We thank Reviewer-vmd3 for the valuable comments and suggestions. Please find our response below.
Q1. To refine English expression and standardize academic phrases, such as "pose correction" and "pose alignment".
We have standardized the terminology to "pose alignment" and made corrections to other terms accordingly.
Q2. Image citation, caption elucidation, and Explanation of Formulas.
We have corrected all these mistakes in the main text, marked as blue. The parameter τ in Eq. 9 is a temperature hyperparameter, which has now been revised to Eq. 6.
Q3: Lack of discussion on reconstruction results related to roads and buildings in the CVUSA dataset.
We provide additional visualizations of generated results by various methods on complex scenes from the CVUSA dataset in Fig.11, Sec.A.5 of the Appendix. These complex scenes comprise a small portion of the dataset, posing significant challenges for faithful ground-view image recovery.
Among the comparison algorithms, S2S and Sat2Den struggle to capture the unique features of rural scenes, producing blurry and indistinct images. ControlNet shows noticeable geometric misalignments. In contrast, our method, leveraging the proposed Geometric Cross-Attention (GCA) mechanism and Iterative Homography Adjustment (IHA) during inference, demonstrates superior recovery of road structures, closely resembling the ground-truth images.
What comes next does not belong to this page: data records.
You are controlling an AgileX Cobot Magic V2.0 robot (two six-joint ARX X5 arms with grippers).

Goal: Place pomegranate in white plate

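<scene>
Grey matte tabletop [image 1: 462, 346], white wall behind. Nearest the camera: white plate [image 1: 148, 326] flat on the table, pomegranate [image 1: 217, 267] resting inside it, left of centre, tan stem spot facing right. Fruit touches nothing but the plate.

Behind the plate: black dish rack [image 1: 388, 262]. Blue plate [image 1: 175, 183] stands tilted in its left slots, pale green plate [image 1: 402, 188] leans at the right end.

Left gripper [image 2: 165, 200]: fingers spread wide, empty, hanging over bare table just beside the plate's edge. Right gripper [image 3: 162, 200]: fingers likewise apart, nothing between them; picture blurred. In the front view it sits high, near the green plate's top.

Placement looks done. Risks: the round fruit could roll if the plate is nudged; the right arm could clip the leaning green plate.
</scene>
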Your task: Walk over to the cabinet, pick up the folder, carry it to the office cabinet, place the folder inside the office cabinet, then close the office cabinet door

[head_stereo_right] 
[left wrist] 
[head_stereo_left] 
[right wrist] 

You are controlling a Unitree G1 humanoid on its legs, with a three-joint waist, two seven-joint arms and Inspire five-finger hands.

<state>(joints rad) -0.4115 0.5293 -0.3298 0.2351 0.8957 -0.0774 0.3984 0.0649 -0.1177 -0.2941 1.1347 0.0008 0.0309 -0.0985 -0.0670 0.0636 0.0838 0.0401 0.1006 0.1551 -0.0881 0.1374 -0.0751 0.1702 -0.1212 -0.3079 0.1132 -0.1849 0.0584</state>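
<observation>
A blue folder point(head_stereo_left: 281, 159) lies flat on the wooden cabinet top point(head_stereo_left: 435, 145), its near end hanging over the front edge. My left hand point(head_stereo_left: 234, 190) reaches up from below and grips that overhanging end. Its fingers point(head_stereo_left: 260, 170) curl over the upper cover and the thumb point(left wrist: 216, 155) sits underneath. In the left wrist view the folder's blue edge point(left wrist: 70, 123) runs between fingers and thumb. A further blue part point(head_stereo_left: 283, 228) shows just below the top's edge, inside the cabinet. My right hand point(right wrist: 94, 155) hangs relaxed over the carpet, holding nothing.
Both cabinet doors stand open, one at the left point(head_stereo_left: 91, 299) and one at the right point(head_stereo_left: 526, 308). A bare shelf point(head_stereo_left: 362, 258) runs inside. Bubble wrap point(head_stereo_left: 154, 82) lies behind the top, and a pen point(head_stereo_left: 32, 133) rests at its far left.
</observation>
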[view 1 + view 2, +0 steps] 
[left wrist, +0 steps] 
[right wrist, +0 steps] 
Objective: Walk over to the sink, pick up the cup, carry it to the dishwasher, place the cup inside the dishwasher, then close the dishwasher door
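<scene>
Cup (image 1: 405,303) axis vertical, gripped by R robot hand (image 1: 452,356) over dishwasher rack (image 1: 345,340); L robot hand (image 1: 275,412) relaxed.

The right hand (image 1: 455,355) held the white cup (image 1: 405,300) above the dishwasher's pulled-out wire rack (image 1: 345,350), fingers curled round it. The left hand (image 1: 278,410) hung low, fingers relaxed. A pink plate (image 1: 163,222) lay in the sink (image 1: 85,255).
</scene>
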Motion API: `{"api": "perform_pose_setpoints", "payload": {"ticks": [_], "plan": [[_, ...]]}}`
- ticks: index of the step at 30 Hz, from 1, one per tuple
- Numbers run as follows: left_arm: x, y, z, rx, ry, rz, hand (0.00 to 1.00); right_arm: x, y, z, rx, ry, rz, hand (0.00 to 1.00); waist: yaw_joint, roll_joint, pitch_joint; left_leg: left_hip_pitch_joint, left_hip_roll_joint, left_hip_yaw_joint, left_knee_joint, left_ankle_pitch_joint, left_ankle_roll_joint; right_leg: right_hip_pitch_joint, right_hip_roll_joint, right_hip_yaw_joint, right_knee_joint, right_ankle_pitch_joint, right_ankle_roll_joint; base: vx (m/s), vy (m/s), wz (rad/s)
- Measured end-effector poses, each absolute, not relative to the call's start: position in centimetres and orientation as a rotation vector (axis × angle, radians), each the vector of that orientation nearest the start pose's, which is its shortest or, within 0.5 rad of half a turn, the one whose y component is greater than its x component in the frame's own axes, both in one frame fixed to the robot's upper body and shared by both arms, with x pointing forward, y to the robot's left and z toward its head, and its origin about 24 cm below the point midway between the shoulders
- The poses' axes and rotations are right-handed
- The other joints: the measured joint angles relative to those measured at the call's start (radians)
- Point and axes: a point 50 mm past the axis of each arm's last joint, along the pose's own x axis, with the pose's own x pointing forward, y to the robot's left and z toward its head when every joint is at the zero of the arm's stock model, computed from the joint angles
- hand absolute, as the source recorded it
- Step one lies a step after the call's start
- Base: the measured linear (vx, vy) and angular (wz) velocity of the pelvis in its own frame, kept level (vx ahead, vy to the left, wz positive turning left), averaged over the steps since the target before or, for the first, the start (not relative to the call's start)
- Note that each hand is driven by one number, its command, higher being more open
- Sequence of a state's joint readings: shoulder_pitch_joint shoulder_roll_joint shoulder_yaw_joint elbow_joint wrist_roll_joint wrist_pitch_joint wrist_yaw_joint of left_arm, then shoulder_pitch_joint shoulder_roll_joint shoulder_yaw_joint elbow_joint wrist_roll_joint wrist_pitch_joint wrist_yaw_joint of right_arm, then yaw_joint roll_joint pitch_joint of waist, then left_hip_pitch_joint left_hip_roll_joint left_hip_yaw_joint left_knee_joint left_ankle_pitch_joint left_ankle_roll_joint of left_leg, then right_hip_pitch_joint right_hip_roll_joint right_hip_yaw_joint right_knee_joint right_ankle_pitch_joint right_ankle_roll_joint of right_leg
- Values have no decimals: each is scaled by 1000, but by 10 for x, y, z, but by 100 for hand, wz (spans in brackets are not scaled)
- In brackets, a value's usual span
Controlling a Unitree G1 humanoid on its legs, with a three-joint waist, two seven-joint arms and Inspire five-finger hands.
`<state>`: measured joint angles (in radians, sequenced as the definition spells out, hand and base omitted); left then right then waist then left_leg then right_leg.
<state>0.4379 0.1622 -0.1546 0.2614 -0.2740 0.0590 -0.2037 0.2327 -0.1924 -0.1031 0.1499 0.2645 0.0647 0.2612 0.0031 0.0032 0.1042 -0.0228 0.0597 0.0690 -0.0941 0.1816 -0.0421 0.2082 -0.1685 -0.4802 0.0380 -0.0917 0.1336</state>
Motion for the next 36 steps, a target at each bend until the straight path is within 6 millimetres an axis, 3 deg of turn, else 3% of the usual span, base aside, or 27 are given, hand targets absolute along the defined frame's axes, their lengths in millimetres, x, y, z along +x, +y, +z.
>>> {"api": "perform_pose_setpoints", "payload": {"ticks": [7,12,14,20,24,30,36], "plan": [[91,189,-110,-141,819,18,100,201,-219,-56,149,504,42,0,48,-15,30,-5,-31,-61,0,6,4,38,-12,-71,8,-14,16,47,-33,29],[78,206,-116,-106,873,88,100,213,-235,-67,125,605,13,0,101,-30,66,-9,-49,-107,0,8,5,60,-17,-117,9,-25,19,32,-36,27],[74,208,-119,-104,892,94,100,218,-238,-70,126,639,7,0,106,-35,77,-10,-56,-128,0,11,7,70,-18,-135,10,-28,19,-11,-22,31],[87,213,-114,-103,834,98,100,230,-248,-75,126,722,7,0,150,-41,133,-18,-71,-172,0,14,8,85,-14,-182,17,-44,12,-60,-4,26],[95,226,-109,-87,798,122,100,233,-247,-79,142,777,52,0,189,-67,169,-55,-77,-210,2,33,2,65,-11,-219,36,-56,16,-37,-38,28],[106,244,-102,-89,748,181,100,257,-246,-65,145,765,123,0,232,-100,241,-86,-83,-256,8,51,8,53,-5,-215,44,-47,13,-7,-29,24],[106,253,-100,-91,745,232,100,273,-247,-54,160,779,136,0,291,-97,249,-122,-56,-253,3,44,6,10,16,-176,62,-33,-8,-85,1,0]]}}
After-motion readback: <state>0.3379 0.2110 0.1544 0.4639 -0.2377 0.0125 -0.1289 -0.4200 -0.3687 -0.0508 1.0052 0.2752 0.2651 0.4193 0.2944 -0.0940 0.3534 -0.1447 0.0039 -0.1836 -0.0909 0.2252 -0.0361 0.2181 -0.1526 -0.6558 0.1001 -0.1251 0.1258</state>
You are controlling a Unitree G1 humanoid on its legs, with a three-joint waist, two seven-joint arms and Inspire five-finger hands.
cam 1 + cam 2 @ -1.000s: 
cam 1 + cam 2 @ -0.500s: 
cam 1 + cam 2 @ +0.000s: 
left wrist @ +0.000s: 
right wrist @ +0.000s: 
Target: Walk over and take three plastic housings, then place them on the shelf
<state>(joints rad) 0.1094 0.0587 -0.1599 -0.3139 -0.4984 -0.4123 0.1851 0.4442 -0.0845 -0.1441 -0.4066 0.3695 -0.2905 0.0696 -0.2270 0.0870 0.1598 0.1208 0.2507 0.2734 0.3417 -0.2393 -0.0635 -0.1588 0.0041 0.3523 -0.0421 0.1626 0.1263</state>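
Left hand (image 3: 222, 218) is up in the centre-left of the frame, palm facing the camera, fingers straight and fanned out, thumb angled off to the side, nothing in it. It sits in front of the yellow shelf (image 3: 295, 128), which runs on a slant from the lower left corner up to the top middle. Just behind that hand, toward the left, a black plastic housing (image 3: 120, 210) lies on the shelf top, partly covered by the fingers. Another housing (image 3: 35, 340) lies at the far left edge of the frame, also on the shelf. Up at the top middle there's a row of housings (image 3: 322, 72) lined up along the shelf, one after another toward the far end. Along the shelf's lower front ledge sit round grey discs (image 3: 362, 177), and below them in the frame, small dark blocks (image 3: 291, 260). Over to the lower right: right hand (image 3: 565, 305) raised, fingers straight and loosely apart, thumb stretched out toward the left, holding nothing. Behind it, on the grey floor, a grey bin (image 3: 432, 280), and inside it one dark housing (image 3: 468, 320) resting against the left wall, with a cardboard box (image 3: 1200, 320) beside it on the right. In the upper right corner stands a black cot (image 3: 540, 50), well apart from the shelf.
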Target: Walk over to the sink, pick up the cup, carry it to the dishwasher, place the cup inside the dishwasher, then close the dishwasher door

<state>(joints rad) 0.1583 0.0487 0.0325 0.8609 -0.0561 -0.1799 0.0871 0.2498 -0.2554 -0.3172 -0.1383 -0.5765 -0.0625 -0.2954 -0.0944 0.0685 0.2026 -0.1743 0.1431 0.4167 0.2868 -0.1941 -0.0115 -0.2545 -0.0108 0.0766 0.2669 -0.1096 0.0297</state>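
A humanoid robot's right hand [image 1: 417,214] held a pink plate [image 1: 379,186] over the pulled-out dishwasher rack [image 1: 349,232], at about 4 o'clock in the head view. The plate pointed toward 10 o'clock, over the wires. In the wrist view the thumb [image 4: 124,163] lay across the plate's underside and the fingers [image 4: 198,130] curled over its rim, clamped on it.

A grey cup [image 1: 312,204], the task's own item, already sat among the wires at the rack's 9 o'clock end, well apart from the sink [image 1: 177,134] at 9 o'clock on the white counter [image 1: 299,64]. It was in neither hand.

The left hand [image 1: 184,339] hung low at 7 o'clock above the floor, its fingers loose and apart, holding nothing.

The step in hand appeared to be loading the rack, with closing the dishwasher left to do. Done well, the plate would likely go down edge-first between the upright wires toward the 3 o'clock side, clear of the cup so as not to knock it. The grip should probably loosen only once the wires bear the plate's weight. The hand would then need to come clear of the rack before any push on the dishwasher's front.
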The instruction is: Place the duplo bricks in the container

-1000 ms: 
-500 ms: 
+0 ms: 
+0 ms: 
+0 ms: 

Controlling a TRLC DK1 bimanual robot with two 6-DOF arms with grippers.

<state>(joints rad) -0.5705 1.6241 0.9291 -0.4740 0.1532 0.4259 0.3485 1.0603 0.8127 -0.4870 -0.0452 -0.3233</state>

Buildings, which occupy only a small region in the target ground-view images, present an additional challenge as their facades are not explicitly encoded in the conditioning satellite images. Despite this, our method—guided by the geometric reasoning capabilities of GCA and IHA—recovers buildings in the appropriate regions of the ground-view images and synthesizes plausible facade appearances (as shown in the third example in Fig.11).
As a result, our generated images not only retain strong structural consistency but also exhibit a promising ability to represent buildings and other challenging scene elements.
Q4. How does ZoEC perform under different languages and textual descriptions? Can it adapt to multilingual scenarios?
Thank you for this insightful question. The proposed ZoEC framework is capable of handling various languages and textual descriptions, provided there exists a multimodal model capable of mapping these languages to the same latent space as images. In our implementation, we use a frozen CLIP model to handle the language of English and compute losses to guide the generative process. However, our framework is flexible and can accommodate other multimodal models for other languages without requiring additional training. For example, Chinese-CLIP can be integrated to support Chinese text prompts, leveraging its ability to align Chinese text with corresponding image features. We demonstrate this in Fig.14, Sec.A.8 of the Appendix, where the model successfully generates corresponding images following the Chinese language guidance.
Dear Reviewer vmd3,
We would like to thank you very much for your insightful review, and we hope that our response addresses your previous concerns regarding this paper.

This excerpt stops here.